Майор замолчал, засопел.
Женщину с санками долго еще было видно на белом снегу.
Блинов пнул дверцу ворот, висящую на одной петле. Мы вошли во двор. Здесь было обитаемо — то есть загажено. Загажено — не то слово. Засрано.
Коптила полевая кухня. Вдруг упала труба, вырвался клок пламени. Два человека в грязных ватниках без ворота, ругаясь, забросали ее снегом.
— Черт, — рявкнул Блинов. Он крепко ухватил меня за локоть: — Нам туда. — Он махнул на дыру в склоне балки, обшитую свежими досками.
Я оторопел:
— Это что еще?
— Местные называют — «бункер Тимошенко», а вообще — бывшее бомбоубежище. Оборудовано для жилья. Вентиляция тут, правда, хреноватая, так немцы сами виноваты — не надо было по ней из орудий лупить. Вот теперь пусть сами и дышат, значит, своими родными испарениями.
Он мрачно остановился, потом вытянул шею, вгляделся во что-то и заорал:
— Хальт! Ду! Комм! Шнель!
Сначала я не понял, кому это он, а потом увидел человека, ползавшего вокруг полевой кухни на четвереньках. Лицо у него было распухшее, закопченное, глаза белые. Кончик носа отвалился, там краснела язва.
Услышав рык майора, он замер, потом поднялся, стоя на коленях и хватаясь руками за воздух. Случайно цапнул ладонью полевую кухню, обжегся и взвизгнул.
Я повернулся к Блинову:
— Кто это?
— А это беглец, товарищ лейтенант! — подал голос один из поваров. Он всё пытался водрузить на место трубу. — Удрать пытался. Таскался по степи дня четыре, дополз до расположения нашей пехотной части, там и свалился. Ребята его подкормили, да только нос он себе уже отморозил. Его сюда на грузовике обратно привезли. — Солдат беззлобно выругался. — Он, товарищ лейтенант, мозги растерял.
Он вынул из кармана сухарь и подозвал сумасшедшего:
— На, только не грызи, зубы переломаешь. Сосать надо, понял? — Он показал, как: сунул в рот, почмокал, потом вытащил и ткнул немцу в губы. — Давай. Не то помрешь.
— Он и так помрет, — плюнул Блинов. — Чего возиться?
— Может, и помрет, а может, и нет, — философски заметил солдат. — Каких случаев не бывает!.. Бывает, и выздоравливают. Может, к нему потом разум вернется. Может, он у себя в Германии вообще профессором был… У, сволота!
Неожиданно он пнул пленного валенком. Тот хрюкнул, упал в снег, зажимая сухарь в кулаке.

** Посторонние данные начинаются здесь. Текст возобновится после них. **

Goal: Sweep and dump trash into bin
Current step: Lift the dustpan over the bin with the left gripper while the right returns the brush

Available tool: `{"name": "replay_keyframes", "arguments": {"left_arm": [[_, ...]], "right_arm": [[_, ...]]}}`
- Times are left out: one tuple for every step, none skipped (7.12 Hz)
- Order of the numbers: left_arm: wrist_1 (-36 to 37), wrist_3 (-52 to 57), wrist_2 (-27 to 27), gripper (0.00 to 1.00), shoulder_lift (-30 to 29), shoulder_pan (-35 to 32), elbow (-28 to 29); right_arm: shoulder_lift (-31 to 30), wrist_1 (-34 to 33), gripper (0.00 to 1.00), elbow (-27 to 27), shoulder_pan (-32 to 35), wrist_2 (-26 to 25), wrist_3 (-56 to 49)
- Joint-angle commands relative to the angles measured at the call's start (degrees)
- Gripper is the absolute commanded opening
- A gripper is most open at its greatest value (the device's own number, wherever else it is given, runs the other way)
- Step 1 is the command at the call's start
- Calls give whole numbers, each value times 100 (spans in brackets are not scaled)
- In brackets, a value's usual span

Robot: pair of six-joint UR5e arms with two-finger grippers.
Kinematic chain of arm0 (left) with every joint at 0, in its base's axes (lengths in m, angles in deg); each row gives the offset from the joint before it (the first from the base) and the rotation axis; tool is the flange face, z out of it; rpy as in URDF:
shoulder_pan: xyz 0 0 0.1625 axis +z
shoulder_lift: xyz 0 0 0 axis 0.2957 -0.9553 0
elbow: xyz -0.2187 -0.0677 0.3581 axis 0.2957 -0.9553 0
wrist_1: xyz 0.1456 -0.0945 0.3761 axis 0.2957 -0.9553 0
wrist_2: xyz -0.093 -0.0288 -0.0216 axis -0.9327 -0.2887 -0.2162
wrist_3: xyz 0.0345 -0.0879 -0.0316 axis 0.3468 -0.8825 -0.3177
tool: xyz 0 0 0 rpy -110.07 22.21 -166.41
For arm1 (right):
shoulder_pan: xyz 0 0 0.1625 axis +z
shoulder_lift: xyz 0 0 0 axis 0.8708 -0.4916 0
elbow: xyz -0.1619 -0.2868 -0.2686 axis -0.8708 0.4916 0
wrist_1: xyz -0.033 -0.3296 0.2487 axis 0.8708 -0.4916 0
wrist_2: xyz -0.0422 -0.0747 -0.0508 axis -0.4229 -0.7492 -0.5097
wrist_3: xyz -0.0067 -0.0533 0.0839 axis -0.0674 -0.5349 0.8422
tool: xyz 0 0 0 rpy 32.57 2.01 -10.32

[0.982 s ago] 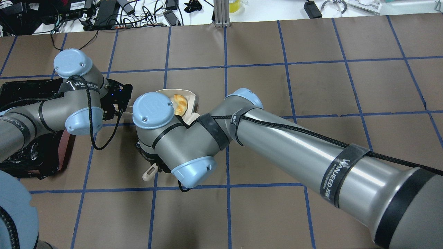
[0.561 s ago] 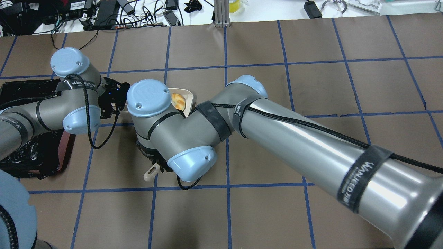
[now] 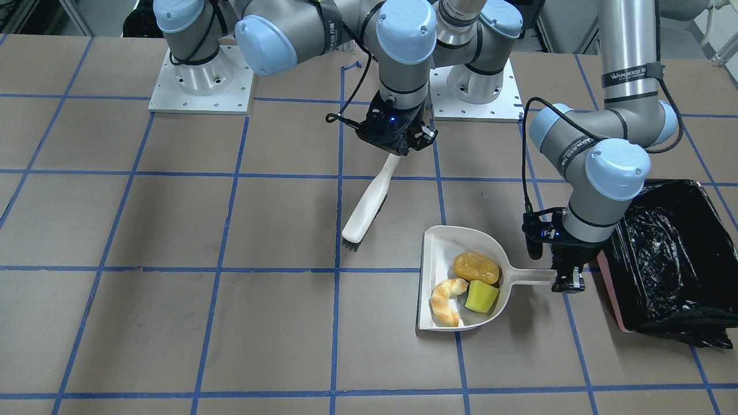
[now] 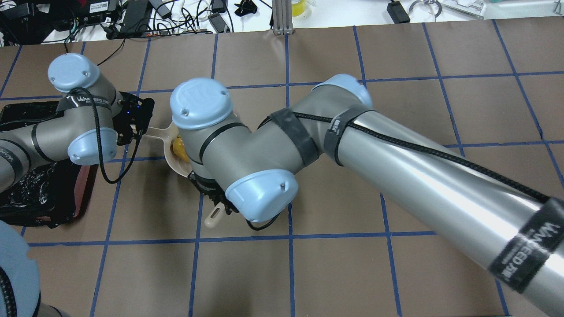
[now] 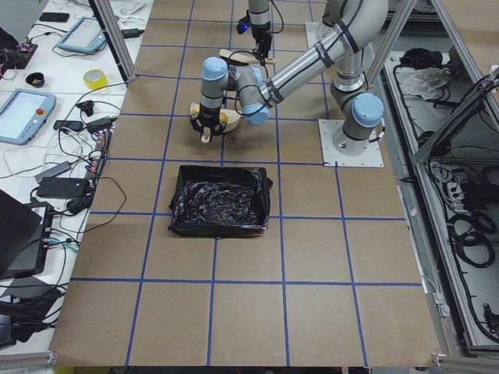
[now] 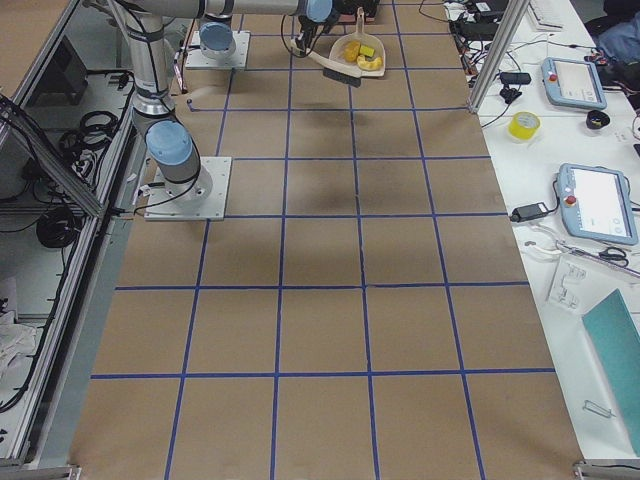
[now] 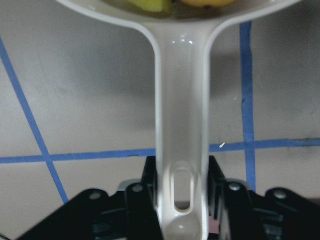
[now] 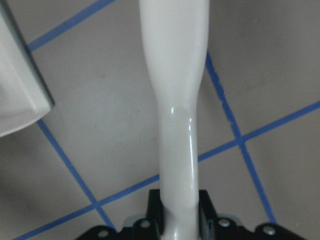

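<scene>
The trash lies in the beige dustpan [image 3: 437, 249]: a golden-brown lump [image 3: 475, 267], a tan croissant piece [image 3: 445, 301] and a yellow-green sponge [image 3: 481, 297]. My left gripper [image 3: 564, 276] is shut on the dustpan's handle [image 7: 181, 125], next to the pink bin [image 3: 610, 300] with its black bag [image 3: 669, 259]. My right gripper [image 3: 402, 147] is shut on the handle [image 8: 176, 100] of the beige brush [image 3: 366, 207], whose bristles rest left of the pan. In the overhead view my right arm hides most of the dustpan [image 4: 169, 152].
The two arm bases [image 3: 199, 86] stand at the far side in the front-facing view. The bin [image 4: 26, 114] sits at the table's left end in the overhead view. Cables and devices [image 4: 132, 17] lie beyond the table's far edge.
My left gripper has drawn the dustpan with the trash leftward toward the bin. My right arm has swung over the pan, and the brush handle's end has shifted a little right.
</scene>
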Motion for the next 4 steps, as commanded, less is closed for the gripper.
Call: {"name": "replay_keyframes", "arguments": {"left_arm": [[-643,101,-44,2,175,303,384],[-810,267,-227,2,254,522,498],[-1230,269,-325,2,360,829,726],[-1599,356,-334,2,430,1076,937]], "right_arm": [[-192,182,0,-17,-1055,-659,-1548],[-202,112,0,-17,-1599,-689,-2208],[-210,94,0,-17,-2214,-741,-2989],[-263,102,0,-17,-2838,-863,-3928]]}}
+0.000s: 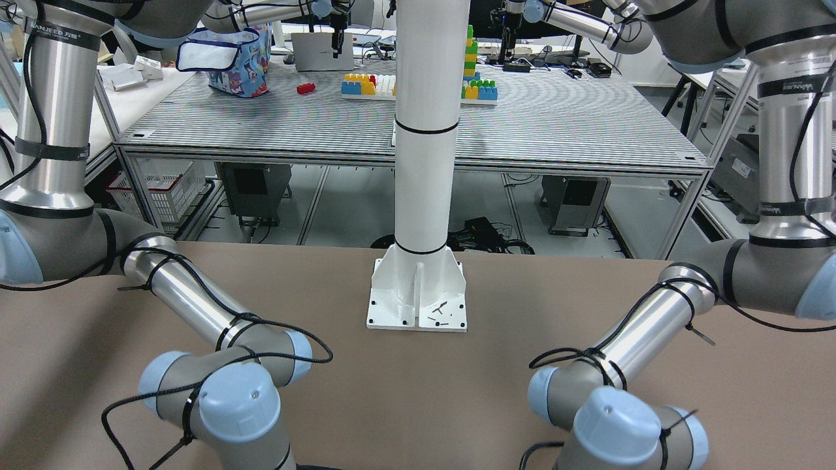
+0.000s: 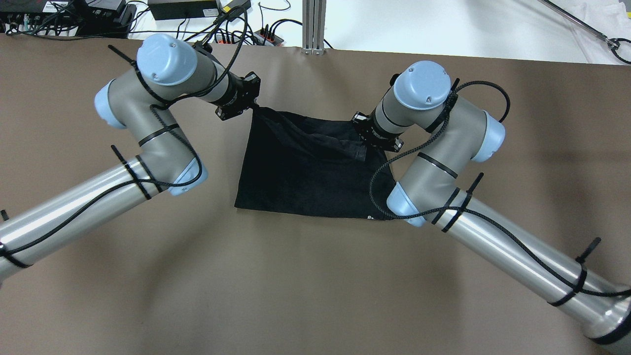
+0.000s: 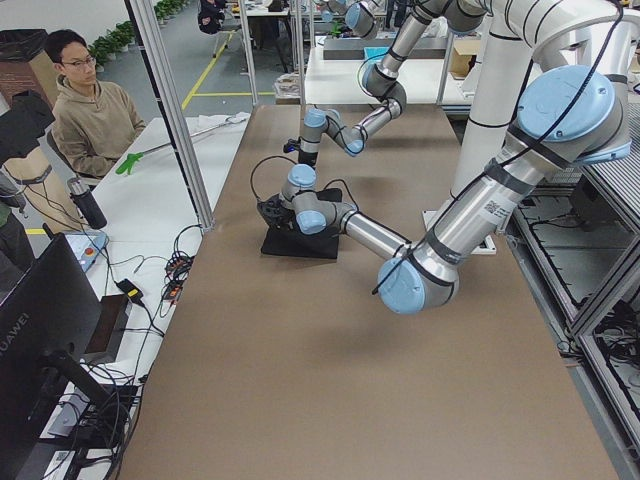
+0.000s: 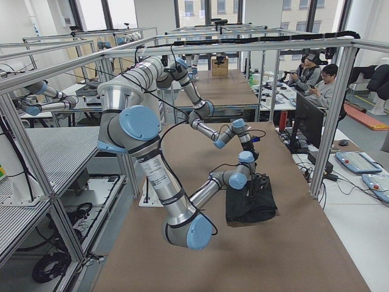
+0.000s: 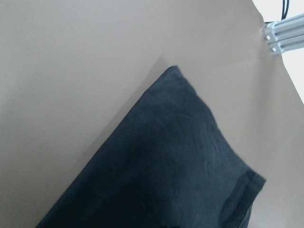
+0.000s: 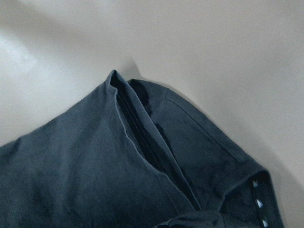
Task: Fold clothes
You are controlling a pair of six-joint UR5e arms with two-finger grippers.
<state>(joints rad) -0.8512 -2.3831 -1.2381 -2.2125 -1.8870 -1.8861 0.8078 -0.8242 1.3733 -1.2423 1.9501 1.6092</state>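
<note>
**Status.** The black garment (image 2: 305, 182) lies on the brown desk (image 2: 296, 286) between the two arms, with its near edge flat and its far edge raised. The left end effector (image 2: 252, 108) is closed on the far left corner. The right end effector (image 2: 361, 148) is closed on the far edge near the right corner. Fabric hides both contact points, so closure is judged from the cloth tenting up to each.

**Hazards.**
- The span between the grips sags and wrinkles. Carried forward slack, it is likely to bunch.
- The grips sit unevenly, so the fold may land skewed.
- The black cable (image 2: 377, 185) looped off the right arm hangs over the garment's right edge and could drag it.

**Surroundings.** The desk surface is matte and uniform. A white pillar (image 1: 426, 130) stands at the robot side. Beyond it is another bench with coloured blocks (image 1: 366, 85). A seated person (image 3: 95, 115) is at one side.
</note>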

Блинов наблюдал за этим с явным удовольствием. Даже головой кивал, как бы в такт. Потом спохватился, повернулся ко мне:
— Ладно, идем. Хотите, товарищ оперуполномоченный, посмотреть, в каких условиях у нас раненые содержатся?
— Хочу, — сказал я.
— Фонарик есть?
— Есть.
Я включил фонарик, а Блинов снял лампу, висящую у входа на гвозде и зажег ее, а потом от того же огонька прикурил.
Мы прошли по коридору: я видел сырые стены, сложенные кирпичом, грунтовый пол. Дальше висела тяжелая занавеска с налипшей внизу грязью и комьями снега. За занавеской открылись черные от копоти стены и деревянные нары в три яруса. Воздух здесь был настолько зловонным, что я закашлялся.